=== Try it ===
Each line of the data below holding the word "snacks" must be copied.
#### Records shown ####
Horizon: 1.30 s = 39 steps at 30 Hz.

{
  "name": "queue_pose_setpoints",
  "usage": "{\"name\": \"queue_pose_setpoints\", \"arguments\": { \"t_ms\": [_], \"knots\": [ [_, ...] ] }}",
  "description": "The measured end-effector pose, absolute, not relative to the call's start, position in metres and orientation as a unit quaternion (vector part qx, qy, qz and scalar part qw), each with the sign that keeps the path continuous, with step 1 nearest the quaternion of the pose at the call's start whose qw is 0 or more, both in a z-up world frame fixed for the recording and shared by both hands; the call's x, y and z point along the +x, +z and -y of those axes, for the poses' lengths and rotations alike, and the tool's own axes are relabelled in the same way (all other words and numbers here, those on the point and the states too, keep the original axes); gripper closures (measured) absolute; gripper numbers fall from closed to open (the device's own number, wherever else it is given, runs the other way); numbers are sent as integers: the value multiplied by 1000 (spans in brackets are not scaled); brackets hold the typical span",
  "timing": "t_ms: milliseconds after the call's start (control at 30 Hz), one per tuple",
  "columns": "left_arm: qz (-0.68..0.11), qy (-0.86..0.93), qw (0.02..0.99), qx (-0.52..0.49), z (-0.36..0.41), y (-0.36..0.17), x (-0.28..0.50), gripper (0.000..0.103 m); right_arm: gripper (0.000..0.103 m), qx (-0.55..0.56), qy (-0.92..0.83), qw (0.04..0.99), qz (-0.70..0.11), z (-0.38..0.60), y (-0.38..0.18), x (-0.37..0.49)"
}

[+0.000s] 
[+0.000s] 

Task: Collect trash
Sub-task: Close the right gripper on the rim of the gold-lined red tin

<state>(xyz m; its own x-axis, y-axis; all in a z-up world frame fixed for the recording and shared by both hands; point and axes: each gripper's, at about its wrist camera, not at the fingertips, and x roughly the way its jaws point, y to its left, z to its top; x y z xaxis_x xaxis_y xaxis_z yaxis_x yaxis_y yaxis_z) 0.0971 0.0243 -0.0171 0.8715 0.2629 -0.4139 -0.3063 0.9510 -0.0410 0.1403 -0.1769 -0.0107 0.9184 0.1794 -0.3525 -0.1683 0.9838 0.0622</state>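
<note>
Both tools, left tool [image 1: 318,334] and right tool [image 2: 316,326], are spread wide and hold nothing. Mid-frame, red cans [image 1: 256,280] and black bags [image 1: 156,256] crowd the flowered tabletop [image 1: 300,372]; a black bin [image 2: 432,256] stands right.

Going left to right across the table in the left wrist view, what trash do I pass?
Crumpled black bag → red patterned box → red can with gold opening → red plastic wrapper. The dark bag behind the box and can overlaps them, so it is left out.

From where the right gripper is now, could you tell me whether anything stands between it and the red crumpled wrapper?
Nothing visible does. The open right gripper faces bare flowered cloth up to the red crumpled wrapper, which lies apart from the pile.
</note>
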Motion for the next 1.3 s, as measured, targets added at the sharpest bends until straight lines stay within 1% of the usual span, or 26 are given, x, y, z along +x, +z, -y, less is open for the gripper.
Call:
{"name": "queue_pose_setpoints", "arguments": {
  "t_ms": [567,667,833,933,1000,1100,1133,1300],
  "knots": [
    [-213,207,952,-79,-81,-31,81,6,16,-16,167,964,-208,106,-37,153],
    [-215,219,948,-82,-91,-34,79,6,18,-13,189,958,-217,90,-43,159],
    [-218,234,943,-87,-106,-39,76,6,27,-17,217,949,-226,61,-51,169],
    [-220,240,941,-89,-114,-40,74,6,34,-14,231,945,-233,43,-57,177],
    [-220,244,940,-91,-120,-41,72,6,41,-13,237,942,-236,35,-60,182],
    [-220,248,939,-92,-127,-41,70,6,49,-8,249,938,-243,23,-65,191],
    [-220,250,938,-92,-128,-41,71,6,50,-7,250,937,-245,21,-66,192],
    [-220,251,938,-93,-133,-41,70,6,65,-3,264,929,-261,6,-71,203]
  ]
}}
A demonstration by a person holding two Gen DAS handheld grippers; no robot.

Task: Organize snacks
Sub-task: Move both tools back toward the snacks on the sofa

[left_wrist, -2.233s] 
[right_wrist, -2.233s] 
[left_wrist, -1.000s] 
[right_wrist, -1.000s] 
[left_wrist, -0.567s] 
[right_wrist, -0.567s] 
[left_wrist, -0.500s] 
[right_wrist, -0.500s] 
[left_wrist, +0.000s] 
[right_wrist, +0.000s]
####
=== Output for this exercise ===
Task: Organize snacks
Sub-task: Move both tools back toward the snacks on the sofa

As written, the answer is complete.